A. mellifera ligustica (including larvae, adults), honeycomb, and royal jelly were collected from the Institute of Apicultural Research, Anhui Agricultural University, Hefei, China (GPS: 3153ʹN, 11720ʹE) between April and July 2021. The honeybee larvae and adults starved for 24 h, and all samples were stored at 4 ℃. Initially, seven larvae, seven adults, and one gram honeycomb were placed separately into 10 mL sterile phosphate-buffered saline (PBS) buffer solution in an autoclaved 50 mL tube to obtain fungi from external isolation. Then, the same tube from the external was filled with 10 mL 75% ethanol for 2 min, followed by rinsing in sterilized 10 mL 1% bleach with 0.1% tween 20 for three times (30 s each). The supernatant was removed and replaced with 10 mL sterile PBS solution. Subsequently, sterile forceps were used to dissect samples of adult honeybee to get head, gut, and hypopharyngeal gland. Each body part was grounded in 10 mL sterile PBS. According to the earlier report, the honeybee larvae, one gram honeycomb, and one gram royal jelly were fully homogenized separately in 10 mL sterile PBS [56]. Then, the homogenates were diluted in a tenfold series (i.e., 10−1, 10−2, 10−3), and aliquots of 100 µL from each dilution were spread onto nine isolation media (Table 5). Pure colonies of fungi from the appropriate dilution were transferred into a new PDA medium and incubated aerobically at 28 ℃. All these isolated fungal strains were preserved on PDA slants at 4 ℃ until use. The fungi were used for freeze-drying preservation by a freeze-dryer (BTP-3ES; SP Scientific, USA) [57], and were stored at our institute.

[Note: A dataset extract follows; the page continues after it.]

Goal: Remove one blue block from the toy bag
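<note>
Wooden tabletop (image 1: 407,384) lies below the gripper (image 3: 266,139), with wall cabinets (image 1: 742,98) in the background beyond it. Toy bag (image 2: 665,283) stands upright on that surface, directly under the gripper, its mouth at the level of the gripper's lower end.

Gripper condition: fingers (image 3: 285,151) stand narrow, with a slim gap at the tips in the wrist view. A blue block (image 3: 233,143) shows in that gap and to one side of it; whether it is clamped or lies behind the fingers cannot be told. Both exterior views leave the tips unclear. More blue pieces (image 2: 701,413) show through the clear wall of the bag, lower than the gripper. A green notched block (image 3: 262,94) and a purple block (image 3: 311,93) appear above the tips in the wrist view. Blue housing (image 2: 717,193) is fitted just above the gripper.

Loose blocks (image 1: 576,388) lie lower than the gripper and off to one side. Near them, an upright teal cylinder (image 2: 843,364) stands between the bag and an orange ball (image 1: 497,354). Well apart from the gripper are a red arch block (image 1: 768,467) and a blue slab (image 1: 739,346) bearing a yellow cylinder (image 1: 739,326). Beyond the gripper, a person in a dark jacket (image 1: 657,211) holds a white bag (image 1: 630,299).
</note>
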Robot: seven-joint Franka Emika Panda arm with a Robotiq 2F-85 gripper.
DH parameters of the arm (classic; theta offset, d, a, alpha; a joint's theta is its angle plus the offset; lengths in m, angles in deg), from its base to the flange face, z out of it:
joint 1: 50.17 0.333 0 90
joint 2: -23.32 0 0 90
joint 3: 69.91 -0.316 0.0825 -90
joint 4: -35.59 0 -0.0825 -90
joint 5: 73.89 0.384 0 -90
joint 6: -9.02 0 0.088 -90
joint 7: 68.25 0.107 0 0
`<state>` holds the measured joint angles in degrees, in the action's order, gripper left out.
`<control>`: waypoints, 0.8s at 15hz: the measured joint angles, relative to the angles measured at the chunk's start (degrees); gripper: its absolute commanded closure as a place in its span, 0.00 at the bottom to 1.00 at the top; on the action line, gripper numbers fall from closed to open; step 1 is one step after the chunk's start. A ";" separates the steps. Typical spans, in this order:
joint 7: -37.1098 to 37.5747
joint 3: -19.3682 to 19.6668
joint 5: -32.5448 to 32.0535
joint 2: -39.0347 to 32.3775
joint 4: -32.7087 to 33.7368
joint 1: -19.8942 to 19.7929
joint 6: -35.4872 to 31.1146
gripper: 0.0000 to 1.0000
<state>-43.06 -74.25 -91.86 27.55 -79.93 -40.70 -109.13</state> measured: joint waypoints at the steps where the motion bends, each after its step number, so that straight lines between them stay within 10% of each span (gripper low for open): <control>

Table 5 Culture media for the isolation of honeybee-associated fungi

DNA sequencing

All honeybee-associated fungi were identified by molecular techniques and morphological characteristics [10, 58, 59]. Each fungus was cultured in malt extract medium at 28 ± 0.5 ℃ for 7 days. Then the fungal genomic DNA was extracted using the Fast DNA Extraction Kit (Aidlab Biotechnologies Co., Ltd., Beijing, China) as claimed by the manufacturer's specification. The primers ITS1/ITS4 were used to amplify ITS based on the fungal genomic DNA. Additionally, 16S rRNA was amplified using the primers 27F/1492R by PCR from the fungal metagenome [10, 60]. The quality of PCR products was visualized on 1% agarose gel by electrophoresis. Each product was successfully amplified from a PCR for sequencing (Tsingke Biotechnology Co., Ltd., Beijing, China).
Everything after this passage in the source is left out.